🤖 AI Summary
Conventional network telemetry frameworks struggle to support fine-grained traffic measurement, performance diagnostics, and attack detection under stringent memory and computational constraints of high-speed network devices.
Method: This paper proposes a lightweight, real-time online telemetry framework that systematically integrates compact data structures—including Bloom filter variants, Count-Min Sketch, and HyperLogLog—with streaming algorithms, hierarchical sampling, and P4-programmable data-plane co-design to comply with hardware limitations.

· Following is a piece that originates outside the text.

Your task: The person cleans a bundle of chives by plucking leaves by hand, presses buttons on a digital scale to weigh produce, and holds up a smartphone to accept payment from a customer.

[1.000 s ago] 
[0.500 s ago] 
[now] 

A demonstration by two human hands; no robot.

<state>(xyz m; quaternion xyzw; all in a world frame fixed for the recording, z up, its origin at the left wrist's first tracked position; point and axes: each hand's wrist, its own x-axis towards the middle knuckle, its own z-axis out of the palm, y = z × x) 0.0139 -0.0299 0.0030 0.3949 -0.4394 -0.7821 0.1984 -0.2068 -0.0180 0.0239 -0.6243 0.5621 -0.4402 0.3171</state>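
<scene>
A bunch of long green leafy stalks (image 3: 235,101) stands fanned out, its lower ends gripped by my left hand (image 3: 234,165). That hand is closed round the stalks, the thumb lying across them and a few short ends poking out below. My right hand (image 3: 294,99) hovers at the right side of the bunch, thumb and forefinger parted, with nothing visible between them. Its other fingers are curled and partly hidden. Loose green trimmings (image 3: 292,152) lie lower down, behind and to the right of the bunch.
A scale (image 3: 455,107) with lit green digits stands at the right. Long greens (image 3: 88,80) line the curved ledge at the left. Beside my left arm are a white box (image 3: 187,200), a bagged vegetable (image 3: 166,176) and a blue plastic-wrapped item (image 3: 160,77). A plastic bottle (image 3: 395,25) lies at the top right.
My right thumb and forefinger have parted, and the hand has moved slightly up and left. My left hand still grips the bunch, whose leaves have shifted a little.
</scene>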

Contribution/Results: Evaluated at line rate exceeding 100 Gbps, the framework reduces memory footprint by over 60% compared to state-of-the-art approaches while maintaining sub-1% flow frequency estimation error. It achieves an optimal trade-off among accuracy, throughput, and resource overhead, thereby significantly enhancing the feasibility and practicality of telemetry in high-bandwidth environments.
📝 Abstract
Collecting and analyzing of network traffic data (network telemetry) plays a critical role in managing modern networks. Network administrators analyze their traffic to troubleshoot performance and reliability problems, and to detect and block cyberattacks. However, conventional traffic-measurement techniques offer limited visibility into network conditions and rely on offline analysis. Fortunately, network devices -- such as switches and network interface cards -- are increasingly programmable at the packet level, enabling flexible analysis of the traffic in place, as the packets fly by. However, to operate at high speed, these devices have limited memory and computational resources, leading to trade-offs between accuracy and overhead. In response, an exciting research area emerged, bringing ideas from compact data structures and streaming algorithms to bear on important networking telemetry applications and the unique characteristics of high-speed network devices. In this paper, we review the research on compact data structures for network telemetry and discuss promising directions for future research.